JAKARTA, KOMPAS.com - Badan Legislasi ( Baleg) DPR telah melaksanakan rapat evaluasi Program Legislasi Nasional (Prolegnas) Prioritas 2020 dengan Menteri Hukum dan HAM Yasonna Laoly dan Dewan Perwakilan Daerah (DPD).
Berdasarkan hasil rapat, ada 16 RUU yang ditarik dari Prolegnas Prioritas Tahun 2020, 4 RUU tambahan dari DPR dan pemerintah, serta 2 RUU yang diganti dengan RUU yang lain.
"Mengurangi 16 Rancangan Undang-Undang dari Prolegnas prioritas tahun 2020," kata Ketua Baleg Supratman Andi Agtas saat membacakan kesimpulan rapat, di Kompleks Parlemen, Senayan, Jakarta, Kamis (2/7/2020).
Salah satu RUU yang ditarik dari Prolegnas Prioritas, adalah RUU Pertanahan.
Terkait keputusan ini, Menteri Agraria dan Tata Ruang/Kepala Badan Pertanahan Nasional (ATR/BPN) Sofyan A Djalil menegaskan belum bisa memberikan tanggapan atau komentar apa pun.
Baca juga: Sofyan Djalil Anggap UU Pokok Agraria Sudah Kuno
"Saya belum bisa memberikan komentar, karena belum mendapatkan salinan kesimpulan rapat evaluasi tersebut," ungkap Sofyan kepada Kompas.com, Jumat (3/7/2020).

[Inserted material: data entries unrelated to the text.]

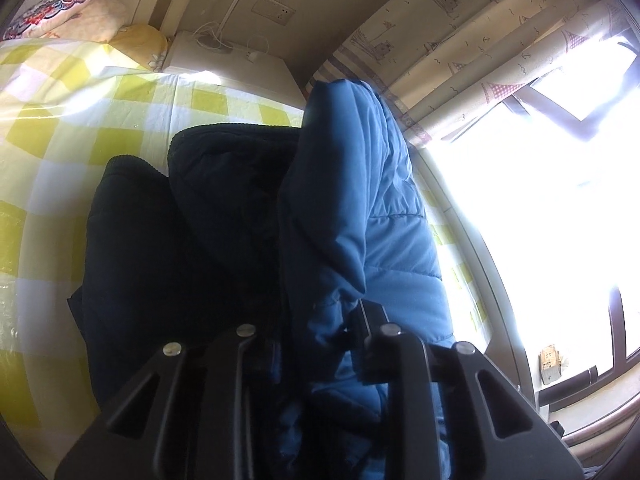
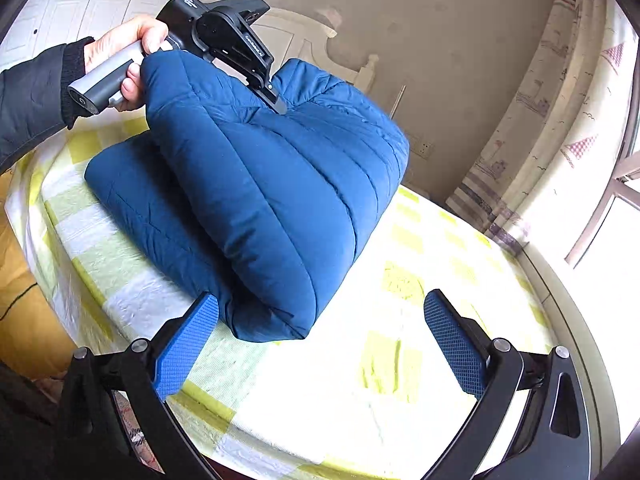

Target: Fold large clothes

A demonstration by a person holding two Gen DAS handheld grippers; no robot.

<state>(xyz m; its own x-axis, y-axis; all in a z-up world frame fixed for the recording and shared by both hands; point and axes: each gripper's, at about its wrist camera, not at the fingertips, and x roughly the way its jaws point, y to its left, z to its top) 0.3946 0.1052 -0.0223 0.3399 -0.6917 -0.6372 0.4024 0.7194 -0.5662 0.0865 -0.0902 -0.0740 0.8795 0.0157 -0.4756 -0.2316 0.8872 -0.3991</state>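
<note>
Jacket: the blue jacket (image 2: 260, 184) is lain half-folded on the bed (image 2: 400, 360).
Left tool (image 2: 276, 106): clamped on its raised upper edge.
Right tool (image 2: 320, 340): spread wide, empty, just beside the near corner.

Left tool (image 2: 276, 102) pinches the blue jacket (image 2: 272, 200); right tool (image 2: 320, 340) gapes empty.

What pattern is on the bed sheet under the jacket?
Yellow and white checks on the sheet; clearest in the right wrist view, beside the blue jacket.

The left gripper's (image 1: 316, 344) fingertips are buried in the blue quilted puffer jacket's (image 1: 360, 216) folds; glare whites out the window (image 1: 540, 208).
</note>
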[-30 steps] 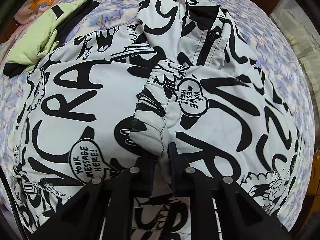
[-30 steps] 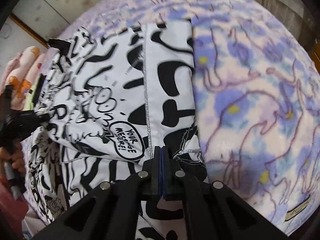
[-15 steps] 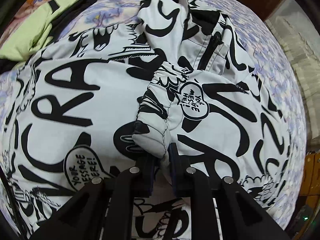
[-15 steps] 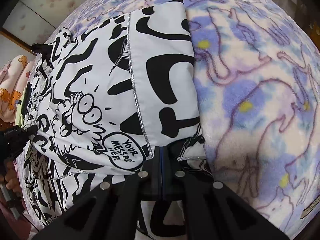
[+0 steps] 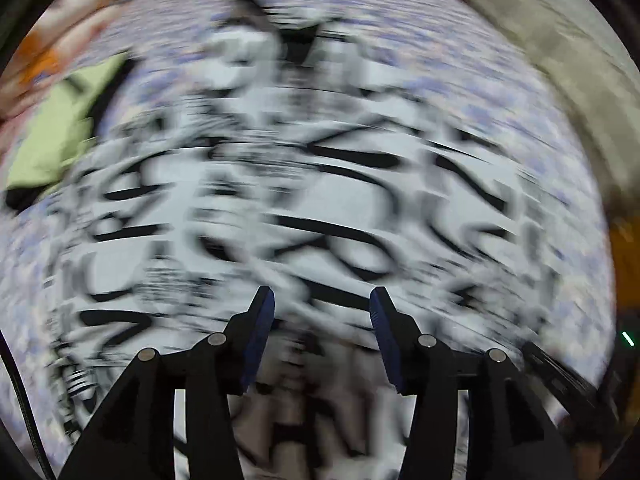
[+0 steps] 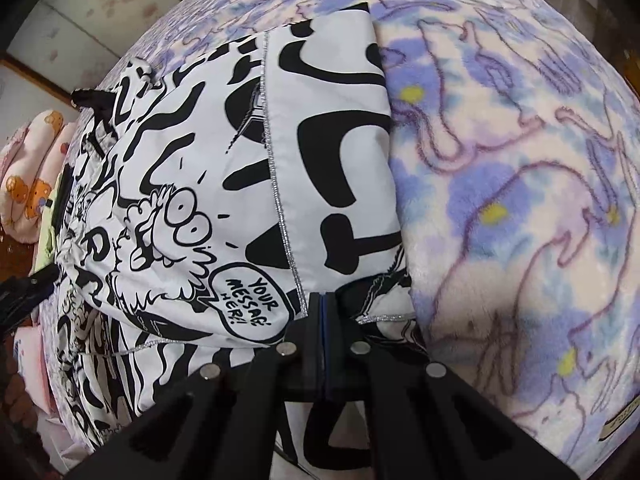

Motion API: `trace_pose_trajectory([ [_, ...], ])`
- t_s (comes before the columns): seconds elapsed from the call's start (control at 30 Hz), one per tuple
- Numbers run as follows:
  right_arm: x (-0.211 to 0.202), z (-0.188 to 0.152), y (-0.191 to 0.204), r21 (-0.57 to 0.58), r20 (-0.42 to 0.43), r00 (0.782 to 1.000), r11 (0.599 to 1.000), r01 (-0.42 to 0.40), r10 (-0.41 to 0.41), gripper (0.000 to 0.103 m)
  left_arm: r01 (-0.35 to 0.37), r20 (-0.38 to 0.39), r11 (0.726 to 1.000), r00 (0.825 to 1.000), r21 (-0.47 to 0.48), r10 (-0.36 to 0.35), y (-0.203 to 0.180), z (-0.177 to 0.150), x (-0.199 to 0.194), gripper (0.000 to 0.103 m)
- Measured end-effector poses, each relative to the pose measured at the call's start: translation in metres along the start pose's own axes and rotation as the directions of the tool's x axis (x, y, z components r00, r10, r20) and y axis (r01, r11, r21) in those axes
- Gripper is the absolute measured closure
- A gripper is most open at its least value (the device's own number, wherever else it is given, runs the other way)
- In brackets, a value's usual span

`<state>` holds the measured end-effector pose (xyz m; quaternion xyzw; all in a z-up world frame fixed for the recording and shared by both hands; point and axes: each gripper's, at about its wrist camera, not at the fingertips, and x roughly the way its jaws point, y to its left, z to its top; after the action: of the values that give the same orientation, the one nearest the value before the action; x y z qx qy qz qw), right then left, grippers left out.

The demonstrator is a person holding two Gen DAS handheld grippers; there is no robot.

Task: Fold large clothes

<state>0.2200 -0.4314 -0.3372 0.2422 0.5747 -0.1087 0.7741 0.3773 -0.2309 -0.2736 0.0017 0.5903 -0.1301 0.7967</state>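
Observation:
A large white jacket with black graffiti print (image 6: 224, 184) lies spread on a purple flowered blanket (image 6: 520, 200). In the left wrist view the jacket (image 5: 320, 208) is heavily motion-blurred. My left gripper (image 5: 322, 304) is open and empty above the jacket, its jaws wide apart. My right gripper (image 6: 323, 300) is shut on the jacket's hem edge near its silver-trimmed corner, with the folded cloth lying ahead of it.
A light green and black garment (image 5: 60, 136) lies at the left of the bed. Pink cartoon pillows (image 6: 28, 184) sit at the far left. The blanket's edge with a small label (image 6: 618, 420) is at the lower right. The other gripper (image 6: 20, 292) shows at the left.
My left gripper has opened and let go of the sleeve cuff, and it is moving fast, blurring its view. My right gripper stays shut on the hem.

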Motion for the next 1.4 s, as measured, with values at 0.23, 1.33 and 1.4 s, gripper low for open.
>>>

Namun demikian Sofyan dapat menjelaskan bahwa sedianya RUU Pertanahan disahkan pada 24 September 2019 ini.
Karena mengalami penundaan akibat banyak masukan, dan kritikan dari masyarakat, maka RUU Pertanahan kembali dibahas dan masuk Prolegnas Prioritas tahun 2020.
Menurut dia, RUU Pertanahan ini penting karena mengakomodasi perkembangan zaman yang tak bisa lepas dari kemajuan teknologi informasi (TI).

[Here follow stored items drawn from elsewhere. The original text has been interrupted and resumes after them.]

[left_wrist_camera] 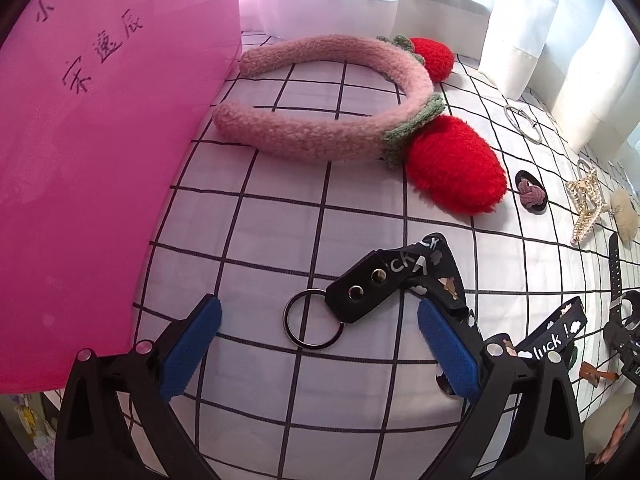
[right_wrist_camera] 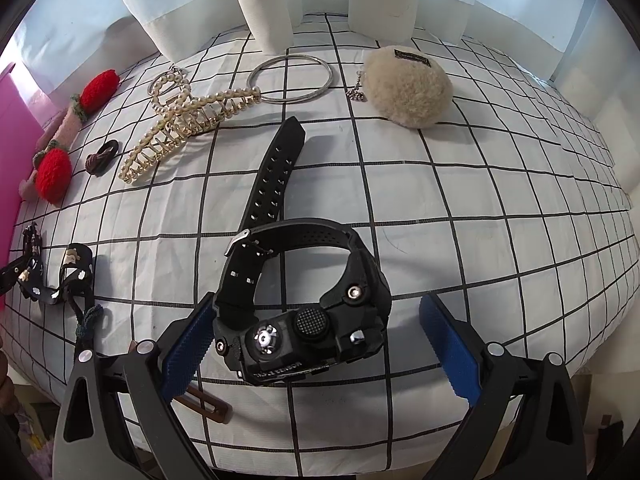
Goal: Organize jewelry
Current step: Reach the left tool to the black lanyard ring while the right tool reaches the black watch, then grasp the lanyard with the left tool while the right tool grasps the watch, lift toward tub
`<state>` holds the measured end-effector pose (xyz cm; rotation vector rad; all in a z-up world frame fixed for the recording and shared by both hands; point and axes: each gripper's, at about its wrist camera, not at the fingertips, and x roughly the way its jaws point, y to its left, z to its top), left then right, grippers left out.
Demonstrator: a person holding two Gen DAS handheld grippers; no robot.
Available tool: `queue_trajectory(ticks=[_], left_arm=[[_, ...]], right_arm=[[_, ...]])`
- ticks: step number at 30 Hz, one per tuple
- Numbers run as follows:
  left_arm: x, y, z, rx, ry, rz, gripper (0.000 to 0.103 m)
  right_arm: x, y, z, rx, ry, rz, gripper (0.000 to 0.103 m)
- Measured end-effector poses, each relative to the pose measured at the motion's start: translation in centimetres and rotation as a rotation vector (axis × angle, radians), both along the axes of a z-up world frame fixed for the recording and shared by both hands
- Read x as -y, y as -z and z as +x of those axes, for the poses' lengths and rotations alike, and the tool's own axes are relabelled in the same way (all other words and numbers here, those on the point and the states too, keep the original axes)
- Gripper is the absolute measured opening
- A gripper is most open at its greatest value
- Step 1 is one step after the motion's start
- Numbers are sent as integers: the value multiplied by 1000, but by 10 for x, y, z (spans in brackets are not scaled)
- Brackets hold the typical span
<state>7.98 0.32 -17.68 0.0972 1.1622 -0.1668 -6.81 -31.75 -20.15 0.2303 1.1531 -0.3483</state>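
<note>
My left gripper (left_wrist_camera: 319, 340) is open over the checked cloth, its blue pads on either side of a black "luck" keychain strap (left_wrist_camera: 400, 280) and its metal ring (left_wrist_camera: 312, 318). Beyond them lies a pink fuzzy headband (left_wrist_camera: 320, 136) with red strawberry ends. In the right wrist view my right gripper (right_wrist_camera: 316, 340) is open around a black digital watch (right_wrist_camera: 304, 320); the watch body sits close against the left pad, and its strap (right_wrist_camera: 276, 176) runs away from me. The same keychain strap (right_wrist_camera: 60, 280) lies at the far left.
A pink translucent box (left_wrist_camera: 88, 160) with handwritten characters stands on the left. A pearl claw clip (right_wrist_camera: 188, 120), a silver bangle (right_wrist_camera: 290, 80), a beige fur pompom (right_wrist_camera: 408, 88), a knotted hair tie (right_wrist_camera: 102, 158) and a brown clip (right_wrist_camera: 208, 404) lie on the cloth. White curtains (right_wrist_camera: 264, 4) hang behind.
</note>
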Motion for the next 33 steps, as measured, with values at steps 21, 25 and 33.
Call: queue_trajectory(ticks=[21, 25, 33], left_arm=[[23, -18, -22, 40, 85, -76, 27], [19, -36, -33, 66, 75, -104, 27], [20, -78, -42, 122, 72, -151, 27]], right_arm=[[-15, -11, -8, 42, -49, 23, 67], [-15, -14, -9, 49, -54, 36, 67], [-21, -39, -8, 92, -81, 42, 67]])
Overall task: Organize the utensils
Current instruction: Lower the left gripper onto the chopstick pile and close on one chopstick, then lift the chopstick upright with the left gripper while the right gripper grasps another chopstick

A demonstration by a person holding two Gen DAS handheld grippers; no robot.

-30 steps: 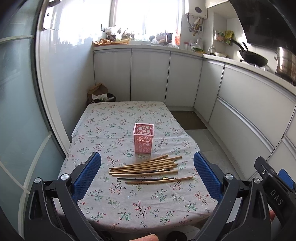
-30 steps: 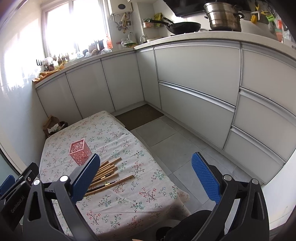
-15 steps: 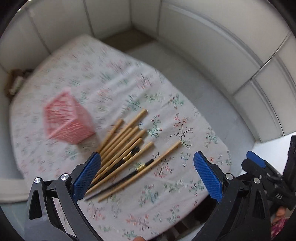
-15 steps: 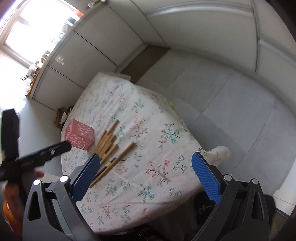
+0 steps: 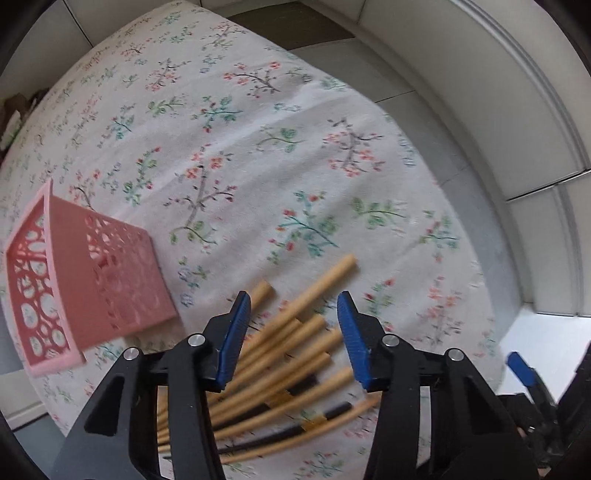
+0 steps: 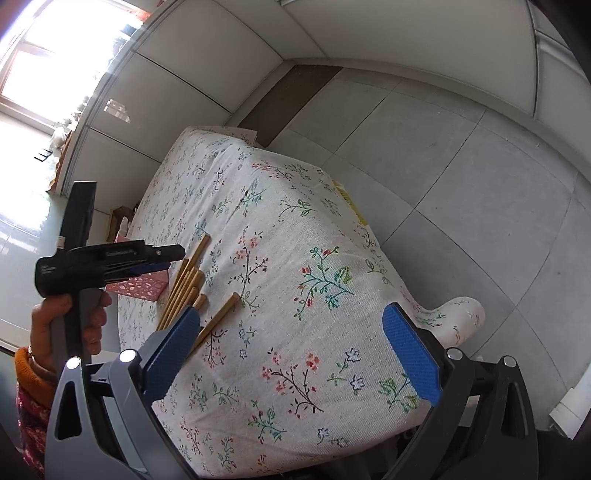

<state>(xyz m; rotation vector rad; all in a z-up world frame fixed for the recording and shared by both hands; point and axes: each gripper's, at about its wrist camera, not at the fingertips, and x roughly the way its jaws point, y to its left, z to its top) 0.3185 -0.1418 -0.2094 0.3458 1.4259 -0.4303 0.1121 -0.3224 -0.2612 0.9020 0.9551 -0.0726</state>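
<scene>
Several wooden chopsticks (image 5: 295, 343) and black ones lie bunched on the floral tablecloth (image 5: 240, 166). A pink perforated holder (image 5: 81, 280) stands just left of them. My left gripper (image 5: 291, 336) hovers right above the bunch, its jaws partly closed around several sticks but not touching them. In the right wrist view my left gripper (image 6: 173, 254) sits over the chopsticks (image 6: 184, 284), with the holder (image 6: 140, 286) behind it. My right gripper (image 6: 291, 354) is wide open and empty over the table's near right part.
The table's right edge drops to a grey tiled floor (image 6: 461, 166). White cabinets (image 6: 369, 33) run along the far side and the right. A cardboard box (image 6: 120, 221) sits on the floor beyond the table.
My left gripper has dropped down close over the chopsticks and its jaws have narrowed. My right gripper has moved in lower over the table and stays open.
</scene>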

"Saat ini kita hidup di zaman IT dengan masyarakat yang melek gawai dan perilaku serba digital, bukan lagi zaman agraris. Ini penting, dan kita harus menyesuaikan diri," imbuh Sofyan.
Fenomena itulah yang tidak diatur oleh Undang-Undang Nomor 5 Tahun 1960 tentang Pokok-Pokok Agraria (UUPA) yang berlaku saat ini.

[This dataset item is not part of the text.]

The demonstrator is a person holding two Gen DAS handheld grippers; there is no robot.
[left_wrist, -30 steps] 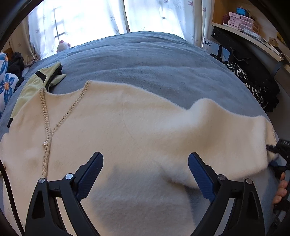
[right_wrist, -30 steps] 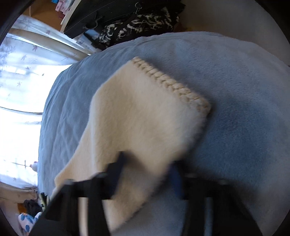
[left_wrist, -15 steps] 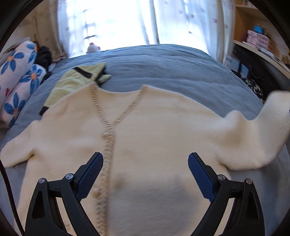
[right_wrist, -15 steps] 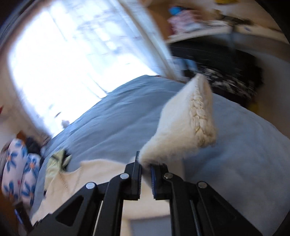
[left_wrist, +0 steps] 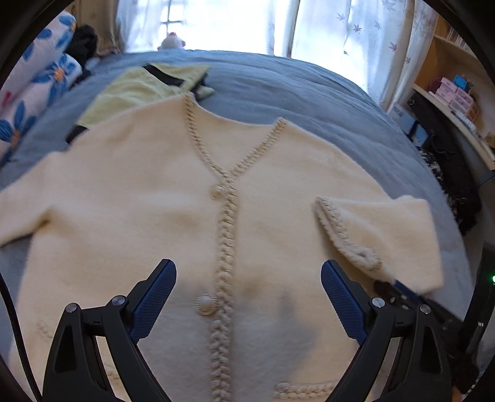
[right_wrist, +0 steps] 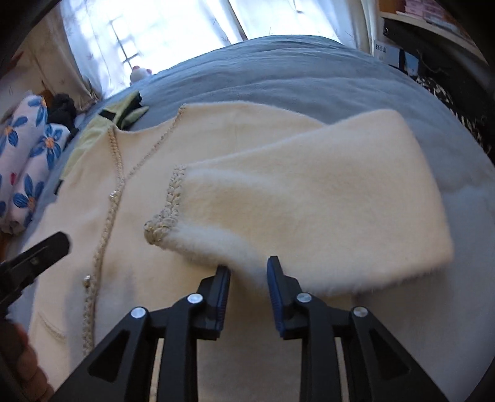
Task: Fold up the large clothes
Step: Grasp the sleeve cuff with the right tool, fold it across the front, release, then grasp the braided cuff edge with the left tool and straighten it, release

Dus, UUPA juga belum didukung aturan lain setingkat undang-undang (UU). Beleid aturan pendukung UUPA ini hanya berupa peraturan presiden (perpres), peraturan pemerintah (pp), dan peraturan menteri (permen).
Baca juga: Sofyan Menilai RUU Pertanahan Sudah Baik, Hanya Kurang Sosialisasi
Hal itu pun menimbulkan persoalan sendiri dalam pengelolaan pertanahan dalam negeri.
"Aturan pertanahan kita itu belum sistemik. Akibatnya, terjadi banyak masalah," kata Sofyan.
Satu di antaranya ketimpangan penguasaan aset tanah. Saat ini, indeks gini pertanahan mencapai 0,56.